Moreover we observe $r= \frac{\rho}{2} + \mathcal{O}(\epsilon^2)$ and $j = \frac{\alpha \overline{\partial_x m} }{2 \lambda} v \rho - \frac{v}{\lambda}\partial_x r +\mathcal{O}(\epsilon^2)$ . Plugging the expansions into (8) gives the diffusion limit of the kinetic equation, the modified or flux-limited Keller-Segel equation

$\left\{ \begin{array}{lcl} \partial_t\rho - \partial_x \left(\frac{1}{3\lambda}\partial_x\rho - \frac{\alpha}{3\lambda}\overline{\partial_x m} \rho\right)&=&0\\ \partial_t m -D\partial_{xx}m&=&\gamma_{\rho}\rho -\gamma_m m.\\ \end{array} \right.$

(9)

In addition, from the scaled version for kinetic chemotaxis equation (3), using moment closure approaches one may obtain macroscopic, hyperbolic equations intermediate between kinetic and Keller-Segel equations, see [19,29]. There are two kinds of moment models for chemotaxis, full-moment models and half-moment models, that are corresponding to full-and half-moment closure methods respectively.

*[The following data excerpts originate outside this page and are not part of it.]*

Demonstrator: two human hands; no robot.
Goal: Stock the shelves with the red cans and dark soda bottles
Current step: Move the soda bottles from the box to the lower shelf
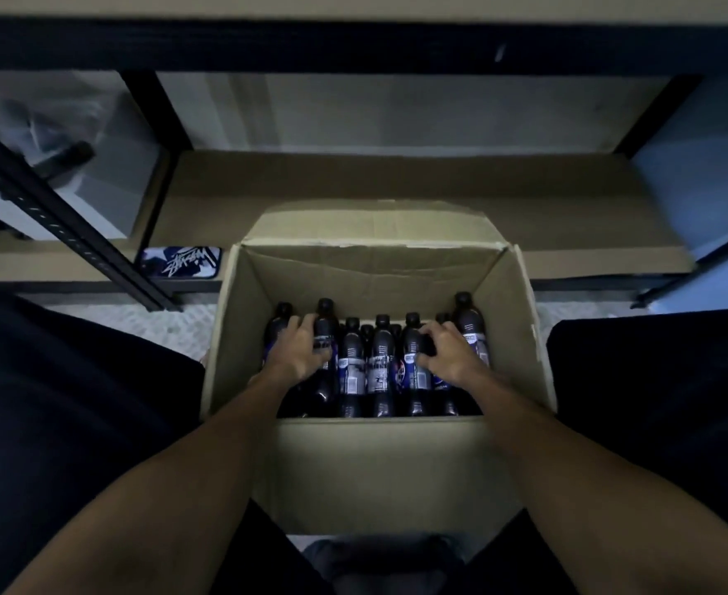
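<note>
An open cardboard box (379,465) stands on the floor between my knees. Several dark soda bottles (381,358) with black caps and blue labels stand packed inside it. My left hand (304,352) is inside the box, fingers wrapped around a tall dark bottle (325,332) at the left. My right hand (448,352) curls around another dark bottle (413,350) right of the middle. One more bottle (467,319) stands at the far right of the row. No red cans are in view.
A low tan shelf board (396,182) lies behind the box, under a black metal rack beam (353,45). A black slanted upright (65,234) crosses at the left. A small blue-and-white printed pouch (181,261) lies on the shelf's left front.
</note>
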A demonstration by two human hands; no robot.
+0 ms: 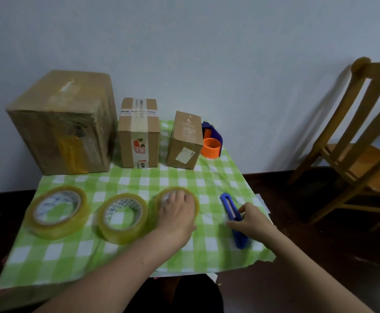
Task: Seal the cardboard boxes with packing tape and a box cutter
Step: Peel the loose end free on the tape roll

2.2. Full-moment non-linear models

Consider the following averaged quantities

$\begin{align*} \rho(x,t)=\int_{-1}^1f(x,t,v)dv\ ,&& q(x,t)=\int_{-1}^1 vf(x,t,v)dv\ , \end{align*}$

where $\rho$ represents the density and $q$ the flow of the cells. The fact that $f(x,t,v)\geq 0$ , it leads to the realizability conditions for full-moment models, see [16,37]:

$\begin{align}\label{equ:fm_realizability_con} &&\rho\geq 0,\ &&P\geq 0,\ &&\frac{q^2}{\rho^2}\leq\frac{P}{\rho}\leq 1.\ \end{align}$

(10)

This leads to the equations

$\left\{ \begin{array}{lcl} \partial_t\rho +\frac{1}{\epsilon}\partial_x q&=&0 \\[0.3 cm] \partial_t q +\frac{1}{\epsilon}\partial_xP& =&-\frac{1}{\epsilon^2}\left( \lambda q -\epsilon\frac{\alpha}{3}\overline{\partial_xm}\rho\right)\\[0.3 cm] \partial_tm - D\partial_{xx}m &=& \gamma_{\rho}\rho-\gamma_mm\ . \end{array} \right.$

(11)

In order to close the model (11), a moment closure is specified by using a suitable approximation of $f$ in terms of a function of $\rho$ and $q$ to obtain expressions for $P$ . A linear closure with $f(x,t,v) = \frac{1}{2}\rho(x,t) + \frac{3}{2} vq(x,t)$ leads to the P1 model for chemotaxis as in [8,25,6]. However this approach does not guarantee the realizability condition (10) and the cell density $f$ can be negative.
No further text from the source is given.